[Stored entries]
>>>>

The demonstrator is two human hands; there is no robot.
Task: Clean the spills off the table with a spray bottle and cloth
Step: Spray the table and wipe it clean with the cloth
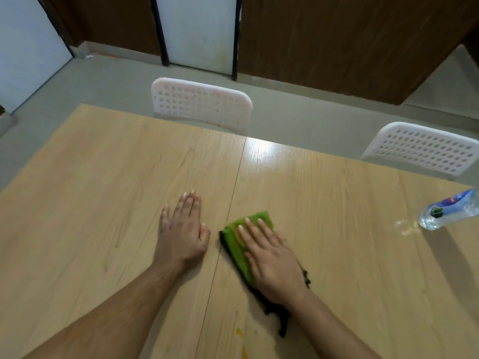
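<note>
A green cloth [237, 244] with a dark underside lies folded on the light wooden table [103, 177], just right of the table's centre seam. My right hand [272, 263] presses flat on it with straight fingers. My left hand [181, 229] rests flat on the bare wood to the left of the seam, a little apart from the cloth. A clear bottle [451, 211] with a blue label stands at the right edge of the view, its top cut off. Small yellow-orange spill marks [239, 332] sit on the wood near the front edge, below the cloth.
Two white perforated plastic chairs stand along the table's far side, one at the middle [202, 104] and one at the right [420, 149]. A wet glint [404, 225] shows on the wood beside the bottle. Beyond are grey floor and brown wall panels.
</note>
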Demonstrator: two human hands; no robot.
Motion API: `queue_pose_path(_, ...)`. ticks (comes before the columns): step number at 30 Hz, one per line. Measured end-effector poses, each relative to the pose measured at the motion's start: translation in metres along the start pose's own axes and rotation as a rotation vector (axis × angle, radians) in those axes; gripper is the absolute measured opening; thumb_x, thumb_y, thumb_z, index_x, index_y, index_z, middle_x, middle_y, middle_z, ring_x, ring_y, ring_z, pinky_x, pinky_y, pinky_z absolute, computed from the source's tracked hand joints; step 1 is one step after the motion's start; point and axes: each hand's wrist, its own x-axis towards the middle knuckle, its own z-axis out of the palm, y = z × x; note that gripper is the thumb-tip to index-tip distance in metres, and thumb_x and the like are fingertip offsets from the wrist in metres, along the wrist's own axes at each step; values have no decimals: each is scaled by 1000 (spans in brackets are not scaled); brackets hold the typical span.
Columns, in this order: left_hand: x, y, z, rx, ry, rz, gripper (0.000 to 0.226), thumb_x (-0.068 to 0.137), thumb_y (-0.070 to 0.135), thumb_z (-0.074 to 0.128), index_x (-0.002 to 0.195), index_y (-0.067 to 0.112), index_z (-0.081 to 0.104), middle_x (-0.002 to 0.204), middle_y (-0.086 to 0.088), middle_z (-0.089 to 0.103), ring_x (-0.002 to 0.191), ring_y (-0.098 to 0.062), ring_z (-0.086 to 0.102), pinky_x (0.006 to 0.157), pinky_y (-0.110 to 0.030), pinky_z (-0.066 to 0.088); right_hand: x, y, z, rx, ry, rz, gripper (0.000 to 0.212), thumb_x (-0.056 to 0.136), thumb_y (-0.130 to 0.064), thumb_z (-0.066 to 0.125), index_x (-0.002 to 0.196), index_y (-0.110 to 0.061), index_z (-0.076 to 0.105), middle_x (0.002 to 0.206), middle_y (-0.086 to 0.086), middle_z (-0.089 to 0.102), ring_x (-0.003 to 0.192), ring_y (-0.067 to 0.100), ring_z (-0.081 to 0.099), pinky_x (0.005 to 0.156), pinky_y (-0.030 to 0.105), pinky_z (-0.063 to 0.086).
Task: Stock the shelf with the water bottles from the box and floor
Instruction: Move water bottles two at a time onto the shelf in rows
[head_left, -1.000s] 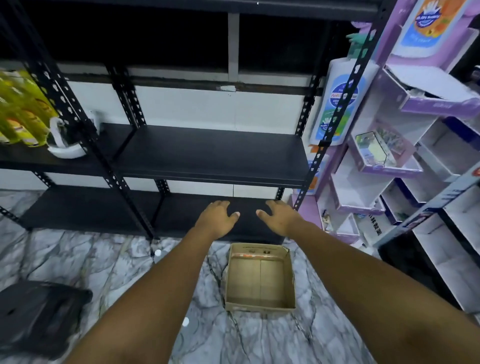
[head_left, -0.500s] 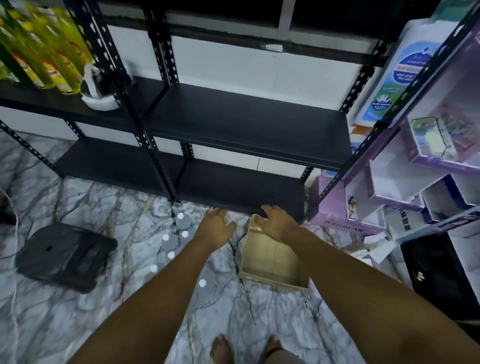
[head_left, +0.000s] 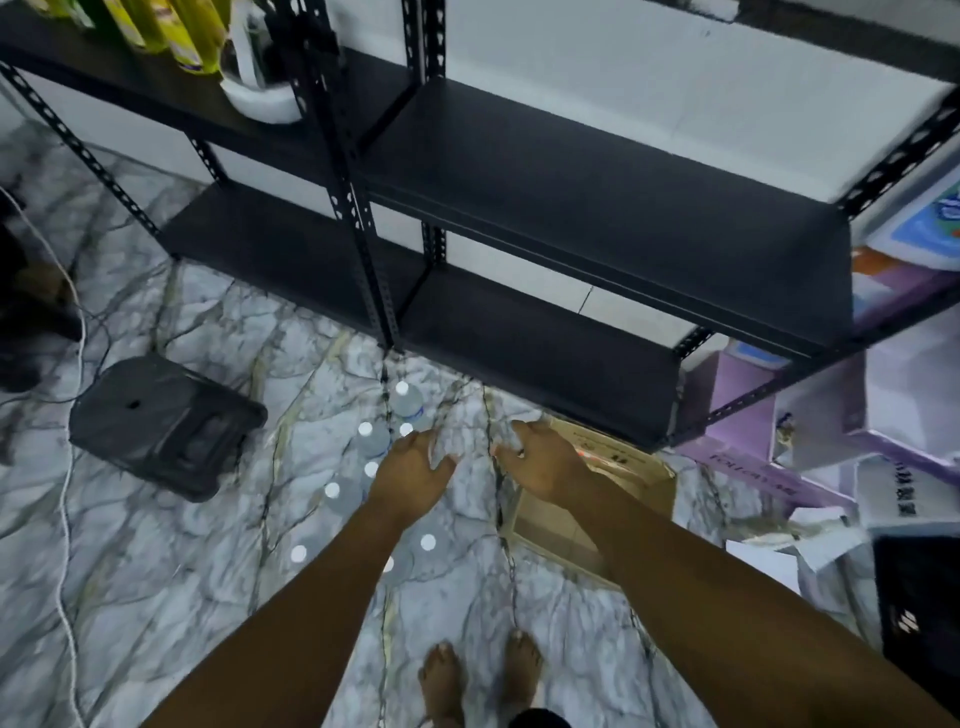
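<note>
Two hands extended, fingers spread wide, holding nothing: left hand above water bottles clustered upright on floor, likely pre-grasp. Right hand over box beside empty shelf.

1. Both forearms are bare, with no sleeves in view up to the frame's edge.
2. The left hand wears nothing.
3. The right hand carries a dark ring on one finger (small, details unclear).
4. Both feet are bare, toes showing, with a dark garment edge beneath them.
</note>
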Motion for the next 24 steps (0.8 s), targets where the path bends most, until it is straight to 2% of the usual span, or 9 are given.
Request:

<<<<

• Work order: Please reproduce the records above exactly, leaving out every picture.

• Written solution:
The demonstrator is two human hands; there is no robot.
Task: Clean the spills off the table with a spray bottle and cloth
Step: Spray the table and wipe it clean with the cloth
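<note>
A green cloth [237, 244] with a dark underside lies folded on the light wooden table [103, 177], just right of the table's centre seam. My right hand [272, 263] presses flat on it with straight fingers. My left hand [181, 229] rests flat on the bare wood to the left of the seam, a little apart from the cloth. A clear bottle [451, 211] with a blue label stands at the right edge of the view, its top cut off. Small yellow-orange spill marks [239, 332] sit on the wood near the front edge, below the cloth.
Two white perforated plastic chairs stand along the table's far side, one at the middle [202, 104] and one at the right [420, 149]. A wet glint [404, 225] shows on the wood beside the bottle. Beyond are grey floor and brown wall panels.
</note>
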Demonstrator: two human hands; no robot.
Motion API: `queue_pose_path(_, ...)`. ticks (comes before the columns): step number at 30 Hz, one per line. Measured end-effector poses, each relative to the pose measured at the motion's start: translation in metres along the start pose's own axes and rotation as a rotation vector (axis × angle, radians) in those axes; gripper is the absolute measured opening; thumb_x, thumb_y, thumb_z, index_x, index_y, index_z, middle_x, middle_y, middle_z, ring_x, ring_y, ring_z, pinky_x, pinky_y, pinky_z absolute, computed from the source's tracked hand joints; step 1 is one step after the motion's start; point and axes: each hand's wrist, its own x-axis towards the middle knuckle, its own z-axis out of the palm, y = z × x; note that gripper is the thumb-tip to index-tip distance in metres, and thumb_x and the like are fingertip offsets from the wrist in metres, along the wrist's own axes at each step; values have no decimals: each is scaled by 1000 (spans in brackets are not scaled); brackets hold the typical span.
Columns, in this order: left_hand: x, y, z, rx, ry, rz, gripper (0.000 to 0.226), thumb_x (-0.068 to 0.137), thumb_y (-0.070 to 0.135), thumb_z (-0.074 to 0.128), index_x (-0.002 to 0.195), index_y (-0.067 to 0.112), index_z (-0.081 to 0.104), middle_x (-0.002 to 0.204), middle_y (-0.086 to 0.088), middle_z (-0.089 to 0.103), ring_x (-0.002 to 0.191), ring_y (-0.098 to 0.062), ring_z (-0.086 to 0.102), pinky_x (0.006 to 0.157), pinky_y (-0.110 to 0.030), pinky_z (-0.066 to 0.088); right_hand: x, y, z, rx, ry, rz, gripper (0.000 to 0.212), thumb_x (-0.056 to 0.136), thumb_y (-0.130 to 0.064), thumb_z (-0.066 to 0.125), index_x (-0.002 to 0.196), index_y (-0.110 to 0.061), index_z (-0.076 to 0.105), middle_x (0.002 to 0.206), middle_y (-0.086 to 0.086), middle_z (-0.089 to 0.102), ring_x (-0.003 to 0.192), ring_y (-0.067 to 0.100), ring_z (-0.081 to 0.099), pinky_x (0.005 to 0.156), pinky_y (-0.030 to 0.105), pinky_z (-0.063 to 0.086).
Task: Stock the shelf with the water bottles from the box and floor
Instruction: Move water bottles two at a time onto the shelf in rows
[head_left, -1.000s] 
[head_left, -0.500s] 
[head_left, +0.000s] 
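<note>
Two hands extended, fingers spread wide, holding nothing: left hand above water bottles clustered upright on floor, likely pre-grasp. Right hand over box beside empty shelf.

1. Both forearms are bare, with no sleeves in view up to the frame's edge.
2. The left hand wears nothing.
3. The right hand carries a dark ring on one finger (small, details unclear).
4. Both feet are bare, toes showing, with a dark garment edge beneath them.
</note>
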Motion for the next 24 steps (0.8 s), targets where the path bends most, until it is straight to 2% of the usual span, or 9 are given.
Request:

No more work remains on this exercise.